» **Stored data**
# # # # #

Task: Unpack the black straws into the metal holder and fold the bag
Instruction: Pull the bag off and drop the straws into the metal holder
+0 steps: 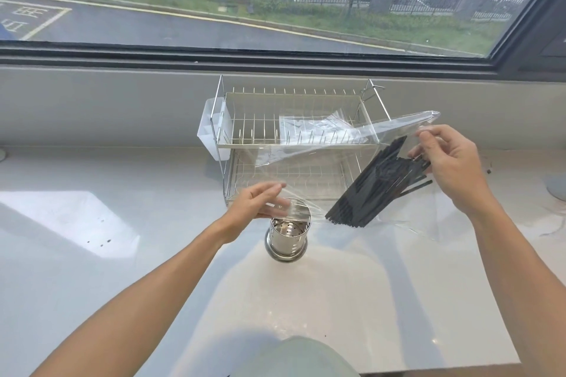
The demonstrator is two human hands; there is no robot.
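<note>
A bundle of black straws (375, 185) lies tilted inside a clear plastic bag (321, 144), lower ends toward the counter. My right hand (450, 162) pinches the bag and the straws' upper ends. My left hand (260, 200) holds the bag's lower edge just above the round perforated metal holder (288, 235), which stands upright and looks empty. The bag stretches between both hands in front of the rack.
A two-tier wire dish rack (294, 137) with a white plastic side cup (213, 131) stands against the window sill behind the holder. The white counter (122, 254) spreads left and forward. A grey round object (557, 189) sits at the right edge.
</note>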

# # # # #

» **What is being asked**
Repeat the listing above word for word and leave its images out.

» **Task solution**
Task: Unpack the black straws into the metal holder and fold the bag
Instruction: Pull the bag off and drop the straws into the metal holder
+0 steps: 
The demonstrator is two human hands; there is no robot.
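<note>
A bundle of black straws (375, 185) lies tilted inside a clear plastic bag (321, 144), lower ends toward the counter. My right hand (450, 162) pinches the bag and the straws' upper ends. My left hand (260, 200) holds the bag's lower edge just above the round perforated metal holder (288, 235), which stands upright and looks empty. The bag stretches between both hands in front of the rack.
A two-tier wire dish rack (294, 137) with a white plastic side cup (213, 131) stands against the window sill behind the holder. The white counter (122, 254) spreads left and forward. A grey round object (557, 189) sits at the right edge.
</note>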

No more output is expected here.